Your answer must be a single number: the count of lines in the records below that include the string "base".

Extracted data entries
= = =
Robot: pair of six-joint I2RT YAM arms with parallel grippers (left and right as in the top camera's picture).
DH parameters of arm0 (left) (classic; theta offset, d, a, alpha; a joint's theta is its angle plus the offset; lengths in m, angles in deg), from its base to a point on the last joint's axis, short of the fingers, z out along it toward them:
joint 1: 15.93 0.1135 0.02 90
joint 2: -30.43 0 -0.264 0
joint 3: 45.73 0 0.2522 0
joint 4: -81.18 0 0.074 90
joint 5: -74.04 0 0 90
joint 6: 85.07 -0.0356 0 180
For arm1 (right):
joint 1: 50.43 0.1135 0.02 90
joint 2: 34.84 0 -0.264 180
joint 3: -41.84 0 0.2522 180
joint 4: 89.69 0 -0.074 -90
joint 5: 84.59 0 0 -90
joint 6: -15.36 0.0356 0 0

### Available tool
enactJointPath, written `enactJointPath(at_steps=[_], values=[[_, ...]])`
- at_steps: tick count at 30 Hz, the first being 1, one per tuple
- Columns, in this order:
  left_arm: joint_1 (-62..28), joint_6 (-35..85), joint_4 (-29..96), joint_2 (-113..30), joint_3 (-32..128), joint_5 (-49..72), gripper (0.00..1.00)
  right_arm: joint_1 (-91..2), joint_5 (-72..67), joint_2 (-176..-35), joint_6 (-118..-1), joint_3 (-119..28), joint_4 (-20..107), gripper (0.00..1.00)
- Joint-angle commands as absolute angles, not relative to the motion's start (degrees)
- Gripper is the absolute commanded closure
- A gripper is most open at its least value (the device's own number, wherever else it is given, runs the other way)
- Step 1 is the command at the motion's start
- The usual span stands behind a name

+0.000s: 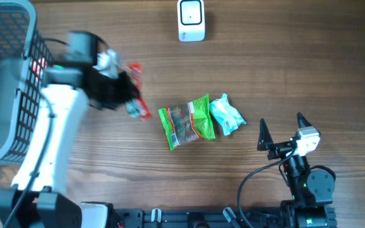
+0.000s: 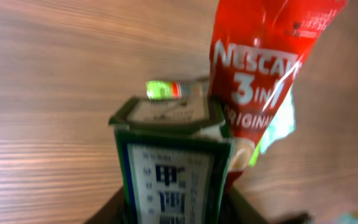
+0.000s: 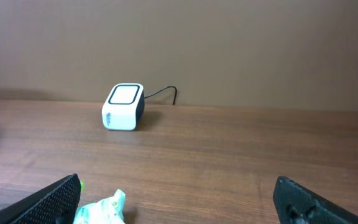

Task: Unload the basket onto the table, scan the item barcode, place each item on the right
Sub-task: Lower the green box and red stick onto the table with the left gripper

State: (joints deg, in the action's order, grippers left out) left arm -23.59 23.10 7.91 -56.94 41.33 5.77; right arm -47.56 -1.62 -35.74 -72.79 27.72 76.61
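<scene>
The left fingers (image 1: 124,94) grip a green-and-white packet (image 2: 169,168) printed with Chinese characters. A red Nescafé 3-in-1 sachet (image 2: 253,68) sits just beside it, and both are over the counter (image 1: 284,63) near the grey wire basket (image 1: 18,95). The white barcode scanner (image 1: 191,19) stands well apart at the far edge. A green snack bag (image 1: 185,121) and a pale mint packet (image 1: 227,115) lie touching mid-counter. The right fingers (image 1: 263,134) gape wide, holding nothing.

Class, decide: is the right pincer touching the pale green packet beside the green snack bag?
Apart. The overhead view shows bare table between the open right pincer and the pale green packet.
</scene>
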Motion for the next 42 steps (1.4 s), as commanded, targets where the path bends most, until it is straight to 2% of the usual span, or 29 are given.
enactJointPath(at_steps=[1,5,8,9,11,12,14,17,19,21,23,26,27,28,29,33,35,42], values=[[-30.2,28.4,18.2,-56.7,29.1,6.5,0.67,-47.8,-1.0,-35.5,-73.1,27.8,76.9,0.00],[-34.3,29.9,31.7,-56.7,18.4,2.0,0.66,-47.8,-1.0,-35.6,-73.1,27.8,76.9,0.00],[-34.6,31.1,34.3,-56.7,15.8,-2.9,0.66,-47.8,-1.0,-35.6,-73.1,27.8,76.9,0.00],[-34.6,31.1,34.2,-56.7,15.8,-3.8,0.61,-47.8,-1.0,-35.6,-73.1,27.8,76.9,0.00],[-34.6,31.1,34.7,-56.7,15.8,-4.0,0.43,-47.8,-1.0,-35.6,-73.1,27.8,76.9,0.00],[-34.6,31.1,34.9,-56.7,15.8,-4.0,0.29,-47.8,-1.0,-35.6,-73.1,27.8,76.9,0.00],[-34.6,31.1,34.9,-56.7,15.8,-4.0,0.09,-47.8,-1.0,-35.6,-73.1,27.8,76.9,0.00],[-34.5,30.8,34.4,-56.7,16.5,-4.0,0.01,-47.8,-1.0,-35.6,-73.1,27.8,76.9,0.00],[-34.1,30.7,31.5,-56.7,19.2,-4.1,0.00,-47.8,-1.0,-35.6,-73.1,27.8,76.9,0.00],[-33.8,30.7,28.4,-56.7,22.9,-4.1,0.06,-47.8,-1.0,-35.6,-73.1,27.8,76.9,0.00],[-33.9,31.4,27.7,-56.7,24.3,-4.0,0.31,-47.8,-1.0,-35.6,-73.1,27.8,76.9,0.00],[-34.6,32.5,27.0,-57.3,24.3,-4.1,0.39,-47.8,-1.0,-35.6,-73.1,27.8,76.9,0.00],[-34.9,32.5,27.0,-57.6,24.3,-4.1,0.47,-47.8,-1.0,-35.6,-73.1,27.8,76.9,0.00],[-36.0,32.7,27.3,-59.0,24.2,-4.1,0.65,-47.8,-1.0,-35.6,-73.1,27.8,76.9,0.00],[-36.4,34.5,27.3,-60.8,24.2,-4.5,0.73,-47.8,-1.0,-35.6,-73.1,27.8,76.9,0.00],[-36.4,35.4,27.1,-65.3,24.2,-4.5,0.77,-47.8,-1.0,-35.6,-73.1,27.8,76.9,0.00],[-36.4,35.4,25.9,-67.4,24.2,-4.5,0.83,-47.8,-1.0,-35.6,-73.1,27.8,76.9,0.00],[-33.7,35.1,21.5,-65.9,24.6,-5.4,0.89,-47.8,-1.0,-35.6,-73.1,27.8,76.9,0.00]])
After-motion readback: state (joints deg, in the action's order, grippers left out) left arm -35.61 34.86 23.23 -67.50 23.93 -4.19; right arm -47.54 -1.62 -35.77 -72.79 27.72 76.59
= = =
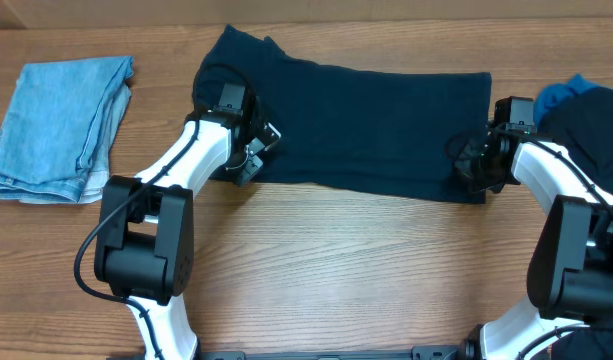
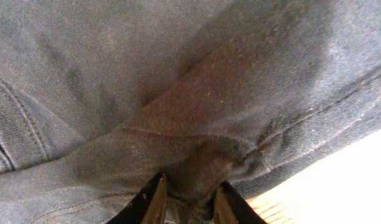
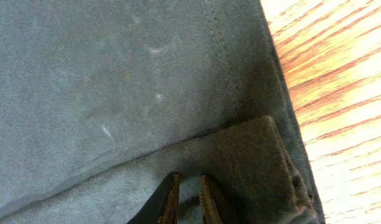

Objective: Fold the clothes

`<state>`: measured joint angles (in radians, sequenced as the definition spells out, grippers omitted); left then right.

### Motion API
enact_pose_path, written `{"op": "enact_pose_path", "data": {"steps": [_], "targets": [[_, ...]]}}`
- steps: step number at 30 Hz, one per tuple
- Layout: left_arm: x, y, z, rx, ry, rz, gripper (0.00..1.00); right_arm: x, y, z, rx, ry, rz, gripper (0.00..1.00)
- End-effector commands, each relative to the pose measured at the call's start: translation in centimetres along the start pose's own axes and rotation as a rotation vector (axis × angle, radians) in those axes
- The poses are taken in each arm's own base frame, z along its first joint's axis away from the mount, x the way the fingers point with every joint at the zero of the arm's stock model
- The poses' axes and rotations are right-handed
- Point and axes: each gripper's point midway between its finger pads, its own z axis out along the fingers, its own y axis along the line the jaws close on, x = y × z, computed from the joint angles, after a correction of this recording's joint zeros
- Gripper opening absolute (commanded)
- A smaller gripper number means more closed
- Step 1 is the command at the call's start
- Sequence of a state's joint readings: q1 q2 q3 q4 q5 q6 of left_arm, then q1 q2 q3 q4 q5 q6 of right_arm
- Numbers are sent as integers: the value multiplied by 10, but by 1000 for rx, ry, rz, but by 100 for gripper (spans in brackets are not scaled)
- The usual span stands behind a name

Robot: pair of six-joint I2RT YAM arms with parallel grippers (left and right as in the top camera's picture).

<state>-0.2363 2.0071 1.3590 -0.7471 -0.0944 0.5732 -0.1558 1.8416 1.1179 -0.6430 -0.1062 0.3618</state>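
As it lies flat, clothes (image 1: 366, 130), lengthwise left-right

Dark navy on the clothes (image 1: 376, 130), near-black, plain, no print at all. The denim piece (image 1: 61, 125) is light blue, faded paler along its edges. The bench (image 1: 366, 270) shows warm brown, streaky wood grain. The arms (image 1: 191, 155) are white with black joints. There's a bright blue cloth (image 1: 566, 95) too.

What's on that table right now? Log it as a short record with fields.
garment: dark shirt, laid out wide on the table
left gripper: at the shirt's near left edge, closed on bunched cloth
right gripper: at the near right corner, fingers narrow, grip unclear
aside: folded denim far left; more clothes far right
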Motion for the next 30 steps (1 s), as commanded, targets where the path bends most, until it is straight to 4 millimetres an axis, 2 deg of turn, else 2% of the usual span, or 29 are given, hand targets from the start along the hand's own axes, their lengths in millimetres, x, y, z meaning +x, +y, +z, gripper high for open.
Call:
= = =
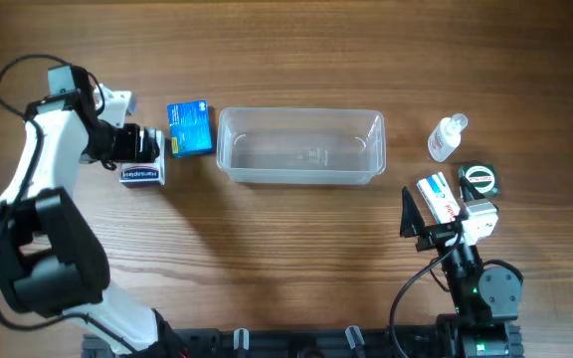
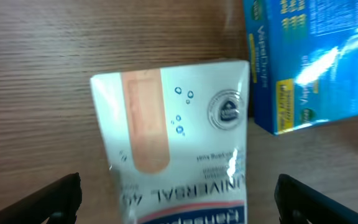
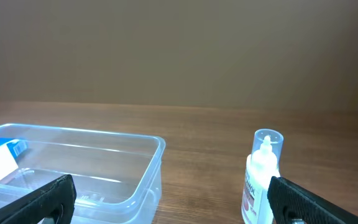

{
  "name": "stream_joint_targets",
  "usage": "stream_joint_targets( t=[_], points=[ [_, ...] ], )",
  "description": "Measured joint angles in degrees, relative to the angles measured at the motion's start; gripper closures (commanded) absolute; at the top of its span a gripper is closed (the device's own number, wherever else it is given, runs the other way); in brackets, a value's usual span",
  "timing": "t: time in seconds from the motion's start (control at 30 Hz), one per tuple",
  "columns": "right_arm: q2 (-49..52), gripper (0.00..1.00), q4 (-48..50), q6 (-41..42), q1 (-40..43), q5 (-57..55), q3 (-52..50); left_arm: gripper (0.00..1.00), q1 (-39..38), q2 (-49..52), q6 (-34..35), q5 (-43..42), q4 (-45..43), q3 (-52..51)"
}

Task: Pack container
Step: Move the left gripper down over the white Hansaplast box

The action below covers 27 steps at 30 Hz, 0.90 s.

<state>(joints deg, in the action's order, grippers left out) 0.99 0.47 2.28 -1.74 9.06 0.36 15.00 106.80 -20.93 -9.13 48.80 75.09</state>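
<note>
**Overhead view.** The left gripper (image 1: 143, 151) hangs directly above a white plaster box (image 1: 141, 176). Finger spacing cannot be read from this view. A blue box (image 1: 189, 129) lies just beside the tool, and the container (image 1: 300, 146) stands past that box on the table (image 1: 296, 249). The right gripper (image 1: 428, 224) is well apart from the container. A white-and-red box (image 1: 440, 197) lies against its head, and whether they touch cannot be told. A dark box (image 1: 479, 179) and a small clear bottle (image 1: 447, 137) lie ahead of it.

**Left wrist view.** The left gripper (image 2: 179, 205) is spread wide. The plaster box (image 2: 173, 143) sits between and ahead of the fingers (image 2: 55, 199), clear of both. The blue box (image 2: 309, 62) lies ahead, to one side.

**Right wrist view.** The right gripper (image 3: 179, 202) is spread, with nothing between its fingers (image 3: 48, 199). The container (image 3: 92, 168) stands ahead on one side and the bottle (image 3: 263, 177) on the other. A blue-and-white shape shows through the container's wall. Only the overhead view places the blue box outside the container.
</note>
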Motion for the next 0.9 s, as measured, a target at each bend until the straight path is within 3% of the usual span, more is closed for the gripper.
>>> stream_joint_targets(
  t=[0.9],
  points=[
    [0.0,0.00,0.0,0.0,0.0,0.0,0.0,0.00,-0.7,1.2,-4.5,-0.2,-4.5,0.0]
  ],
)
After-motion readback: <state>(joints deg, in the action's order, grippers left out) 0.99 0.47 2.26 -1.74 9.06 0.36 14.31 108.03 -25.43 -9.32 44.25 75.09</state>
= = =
Answer for this exercise
2